14. Performance Review
Performance review bukan “optimalkan semuanya”.
Mulai dari cost model.
Cek:
- request body tidak dibaca unbounded;
- JSON encode/decode wajar;
- DB query indexed;
- no N+1 query;
- connection pool tuned;
- HTTP client reused;
- allocation hotspot diketahui;
- large slice/map bounded;
- queue bounded;
- benchmark untuk parser/hot path;
- pprof tersedia;
- no unnecessary reflection in hot path.
14.1 Performance Budget
Untuk API utama:
| Route | Target |
|---|---|
POST /cases | p95 < 200ms tanpa dependency eksternal |
POST /cases/{id}/submit | p95 < 250ms |
GET /cases/{id} | p95 < 100ms |
| health endpoints | p95 < 20ms |
Angka ini contoh. Production harus disesuaikan dengan SLO.
14.2 Profiling Discipline
Jangan optimasi berdasarkan rasa.
Workflow:
measure -> profile -> identify hotspot -> change -> benchmark -> compare -> document
Command:
go test -bench=. -benchmem ./...
go test -run=^$ -bench=BenchmarkSubmit -cpuprofile cpu.out ./internal/caseflow
go tool pprof cpu.out
15. Observability Review
Service production harus bisa menjawab:
- request mana yang gagal?
- route mana paling error?
- dependency mana lambat?
- DB query mana mahal?
- case transition mana sering gagal?
- outbox backlog berapa?
- audit write gagal atau tidak?
- versi build mana bermasalah?
- apakah error naik setelah deployment?
- apakah tenant tertentu terdampak?
Minimal signals:
http_requests_total{route,method,status}
http_request_duration_seconds_bucket{route,method}
case_transition_total{from,to,result}
audit_write_total{action,result}
outbox_pending_total
outbox_oldest_pending_age_seconds
db_query_duration_seconds_bucket{operation}
dependency_request_duration_seconds_bucket{dependency}
process_build_info{version,commit}
Structured log wajib punya:
- request ID;
- tenant ID;
- case ID jika ada;
- actor ID jika aman;
- operation;
- error classification;
- latency;
- version.
16. Failure Modeling
Failure modeling adalah pembeda utama engineer matang.
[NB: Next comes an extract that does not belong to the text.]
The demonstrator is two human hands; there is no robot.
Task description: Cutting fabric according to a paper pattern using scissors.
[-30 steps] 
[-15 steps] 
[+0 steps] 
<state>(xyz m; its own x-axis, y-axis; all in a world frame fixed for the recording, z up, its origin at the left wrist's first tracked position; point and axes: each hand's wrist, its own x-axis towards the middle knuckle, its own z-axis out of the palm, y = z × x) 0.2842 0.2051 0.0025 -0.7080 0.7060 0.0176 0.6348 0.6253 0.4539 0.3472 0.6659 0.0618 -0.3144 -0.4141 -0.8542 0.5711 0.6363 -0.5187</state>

Untuk setiap workflow penting, tanyakan:
“Apa yang terjadi jika langkah ini gagal setelah langkah sebelumnya berhasil?”
16.1 Workflow Submit Case
Steps:
- decode request;
- auth context resolved;
- idempotency begin;
- load case;
- validate transition;
- save case status;
- write audit;
- write outbox;
- commit;
- store idempotency response;
- return HTTP response.
Failure table:
| Step | Failure | Expected Handling |
|---|---|---|
| Decode request | invalid JSON | 400, no state change |
| Auth | missing/invalid user | 401/403, no state change |
| Idempotency begin | store unavailable | 500 or 503, no state change |
| Load case | not found | 404 |
| Validate transition | invalid state | 409 |
| Save case | DB error | rollback, 500 |
| Write audit | DB error | rollback, 500 |
| Write outbox | DB error | rollback, 500 |
| Commit | commit error | ambiguous, log/metric, return 500 |
| Store idempotency response | fails after commit | operation succeeded, replay may not work; alert |
| Return response | client disconnected | state may be committed; retry must use idempotency |
16.2 Ambiguous Commit
Commit error is tricky.
If DB driver returns error on commit, state might or might not have committed depending on failure.
Mitigation:
- idempotency key;
- operation record;
- read-after-failure reconciliation;
- audit/outbox correlation ID;
- log high severity;
- metric;
- client retry same key.
Review comment:
Commit failure should be treated as ambiguous outcome.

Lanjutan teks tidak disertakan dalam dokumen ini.